It was in 1993 that the first IHE Traffic Signs Symposium was held. In fact, both the first and the second occurred in November that year, at UMIST in Manchester and in London.
The Department for Transport (or Department of Transport as it was then) had approached the Institute for its help in organising events to explain to signing practitioners the new Traffic Signs Regulations and General Directions (TSRGD) that would appear the following year.
As this introduced some major changes to directional signing (the ‘Guildford rules’) and the yellow line system for waiting restrictions, there was a lot to learn.
Speakers included Brian Lyus, Roger Mackintosh and the late Roger Elkin of DOT, and there were workshop sessions to explore questions and resolve issues of interpretation.
Due to high demand, a third symposium was held in London in March 1994. This still left plenty of time before the regulations came into effect that August.
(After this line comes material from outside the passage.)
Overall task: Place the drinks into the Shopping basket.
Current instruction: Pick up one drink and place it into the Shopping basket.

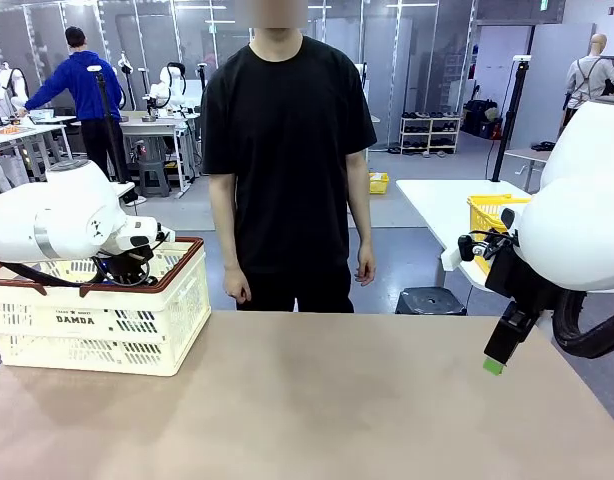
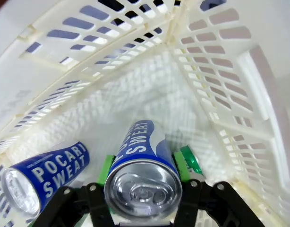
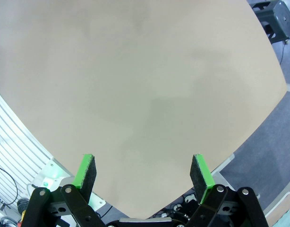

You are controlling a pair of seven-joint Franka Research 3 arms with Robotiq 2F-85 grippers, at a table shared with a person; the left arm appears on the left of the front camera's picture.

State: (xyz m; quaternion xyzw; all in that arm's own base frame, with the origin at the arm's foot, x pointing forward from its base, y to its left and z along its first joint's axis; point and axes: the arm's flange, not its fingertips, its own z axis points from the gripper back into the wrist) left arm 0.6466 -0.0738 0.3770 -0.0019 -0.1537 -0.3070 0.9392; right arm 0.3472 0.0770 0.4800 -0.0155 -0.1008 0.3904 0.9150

At all venues there was space for exhibitors to display innovative products relevant to traffic signing, making the events even more instructive and useful.
The feedback received was extremely positive, leading all participants to agree that this type of event should become a regular occurrence.
However, it was not until April 1996 that the fourth signing conference was held, this time at the Warwickshire County Cricket Ground, and from then on it became an annual event.
Buchanan Computing had been involved as an exhibitor from the very start, but 1996 marked the beginning of its long-term relationship with IHE in sponsoring these events – something it still does to this day.
After Edgbaston, the Traffic Signs Conference and Exhibition moved to Loughborough University for 14 years, spent two years in Nottingham and then four at Aston Business School in Birmingham.
The Loughborough events were some of the best supported, with around 280 delegates attending in September 2001 to discuss a further major iteration of UK traffic signing – the result of a consultation draft of a proposed revised TSRGD having appeared the previous month.
Many of the Loughborough conferences were enlivened by sign-related quizzes for delegates to complete and win prizes – a signing maze one year, and a ‘Signdoku’ the next, for example. Margaret Calvert (now OBE) attended in 2008 to celebrate 50 years of our system of traffic signing that she had co-designed, and to show her approval for these events.
In 2013 the minister for roads and traffic, Rt. Hon. Norman Baker, chose the IHE conference to make an official announcement on future sign lighting requirements.
The following year, IHE organised ‘roadshows’ for DfT in London, Leeds, Birmingham, Cardiff, Exeter and Cambridge to explain another major forthcoming TSRGD revision. The total attendance, including at two further London events, was over 1000.
In tandem with these events, DfT also supported regular IHE training courses to introduce new practitioners to the intricacies of signs and markings. These were often held on an adjacent day to the Conference, to make it easier to attend both.
This year’s event on 29 November moves back to London, and promises to be one of the most significant in view of the imminent release of revised chapters of DfT’s Traffic Signs Manual, which will be the main theme for the morning.
Caroline Sheppard, the Traffic Penalty Tribunal chief adjudicator, will start the afternoon’s proceedings by shedding light on how it is possible to achieve good compliance and enforcement without excessive signing, and other speakers will look at the continuing need for good design skills.
With exhibition stands from leading UK companies in the field too, it promises to be a worthy way in which to celebrate this quarter century of dissemination and discussion of traffic signing knowledge.